Pre-Owned Spotlight: Daan Surrounds Himself With A Trio Of Cartier CPCP Beauties
This article is completely based on homesickness. Once again, I’m spending the summer with my in-laws in Spain. Of course, I had to make a watch selection for the trip, and I left my Cartier Santos back in Amsterdam. I think it was the right thing to do as it’s very warm here in Spain, and without any quick adjustment, it would’ve just stayed in my watch roll all the time. However, I do think of it every once in a while, so when I saw that a Pre-Owned Spotlight article was coming up, I knew what the theme would be. And why not make a little more special by just focusing on Cartier CPCP watches?

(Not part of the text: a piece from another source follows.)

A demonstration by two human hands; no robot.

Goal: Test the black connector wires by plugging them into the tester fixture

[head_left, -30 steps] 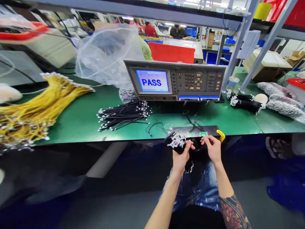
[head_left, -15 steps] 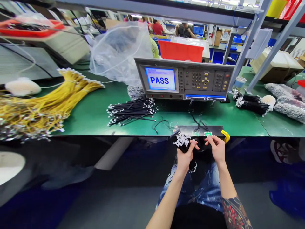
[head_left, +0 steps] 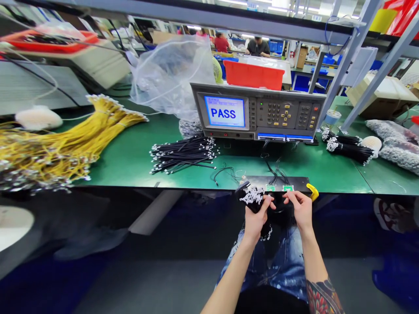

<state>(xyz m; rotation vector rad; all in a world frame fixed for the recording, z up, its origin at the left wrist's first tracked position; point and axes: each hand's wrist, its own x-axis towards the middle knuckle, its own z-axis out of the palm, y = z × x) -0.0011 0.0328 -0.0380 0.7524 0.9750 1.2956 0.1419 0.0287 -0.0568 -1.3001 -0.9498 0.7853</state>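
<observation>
Honestly, that black cable bundle (head_left: pixel 251 199) in front of the bench (head_left: pixel 114 168) looks light and bendy. Left hand (head_left: pixel 256 220) wraps it below the probably fragile white plugs (head_left: pixel 254 193), good spot; right hand (head_left: pixel 303 211) has fingertips bunched narrow, can't tell around what.

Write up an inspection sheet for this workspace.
Surface: glossy green bench top, items spread along it.
Job's things: tester displaying PASS; black fixture bearing two green boards.
Clutter: loose wires left of the fixture; plastic bag left of the tester.
Grips: left grip holds white-ended cable bundle; right grip near the right board, contents unclear.
Cables: yellow cables at left; black cable pile nearer the tester.
Surroundings: red bin behind the tester, people beyond.
</observation>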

By the way, it’s not like I’m not happy with what’s on my wrist instead of the Santos. I’ve been wearing my Rolex Explorer ref. 114270 non-stop, and to be honest, I couldn’t have wished for a better watch. This watch just does it all — the sea, lakes, pools, playgrounds…you name it! But sometimes it’s nice to just doze off and dream about some exceptional Cartier masterpieces that’ll probably never make it into my collection. The first one is a watch I tried on about a month ago when I met Farid, owner and founder of WatchWorks Haarlem.
Cartier Tank Obus CPCP
He had some 18mm leather straps on sale, and I was looking for a few new options for my Breguet Classique. That’s why I visited him in his peculiar and beautiful office inside a renovated jail. Before he showed me the straps, we talked about watches a bit. I brought a few of my watches as well, and Farid also showed me a few watches he currently has for sale. One of them was this Cartier Tank Obus from the Collection Privée Cartier Paris. I had just seen another Tank Obus at a recent get-together, but this one was special.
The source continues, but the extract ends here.